Fig 5. Measurements of p16^INK4a levels in rat retinas.

A) Expression of p16^INK4a at mRNA level was measured using qPCR in retinal extracts from control, STZ, and aging rat retinas (as indicated above). Levels of p16^INK4A specific mRNA are expressed as a ratio to β-actin and normalized to baseline controls. x ± S.D, *p<0.009 vs control 4.5 month rat retina; #p<0.01 vs D_8wks, n = 6. B) Western blotting analysis measuring p16^INK4a protein levels; bar histogram depicts p16^INK4a protein levels normalized to β-actin in retinal extracts. x ± S.D,*p<0.01 vs C; ^#p<0.04 vs D_8wks diabetic, n = 6. Control retinas = white bar; aging retinas = gray bar; diabetic retinas = black bar.

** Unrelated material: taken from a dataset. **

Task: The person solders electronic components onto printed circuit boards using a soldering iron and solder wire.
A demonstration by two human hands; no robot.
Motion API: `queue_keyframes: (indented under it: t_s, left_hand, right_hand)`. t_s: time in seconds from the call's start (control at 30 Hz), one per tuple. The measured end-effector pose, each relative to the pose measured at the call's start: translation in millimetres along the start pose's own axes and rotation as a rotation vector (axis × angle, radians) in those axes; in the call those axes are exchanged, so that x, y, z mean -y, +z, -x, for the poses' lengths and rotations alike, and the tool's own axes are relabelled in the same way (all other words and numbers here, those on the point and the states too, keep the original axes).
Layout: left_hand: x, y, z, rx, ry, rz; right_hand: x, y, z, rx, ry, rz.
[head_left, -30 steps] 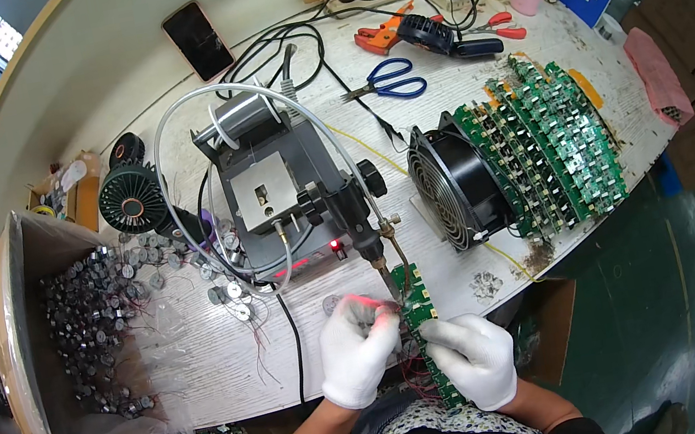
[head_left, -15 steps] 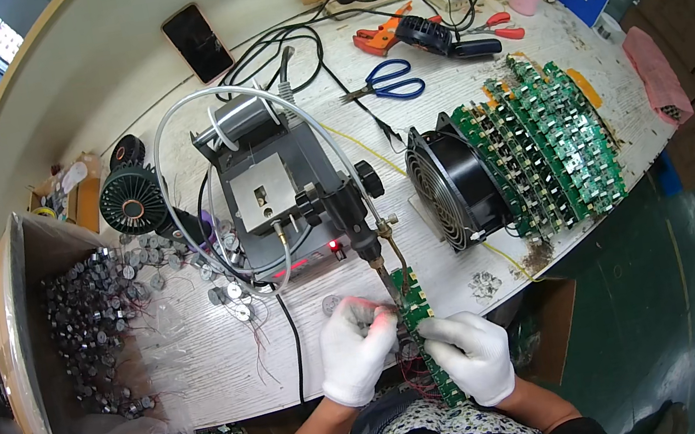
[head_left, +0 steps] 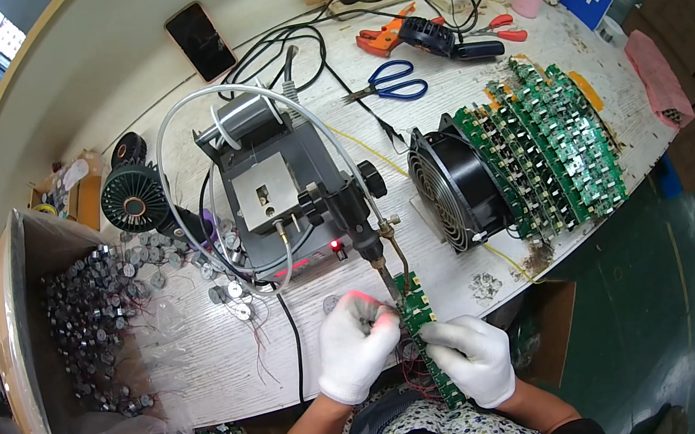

C-G) Frozen retinal sections were probed with anti-p16^INK4a (green) antibodies and isolectin B4 (red) to detect anti-p16^INK4a -specific immunoreactivity in retinal vessels of control (C), diabetic (D-E), and aging (F-G) rats. Areas of merging labeling (yellow) are indicated by the white arrows. White asterisks show p16^INK4a positivity at the RPE/choroid level. Hoescht staining was used to detect cellular nuclei (blue). Scale bar equal to 50 μm.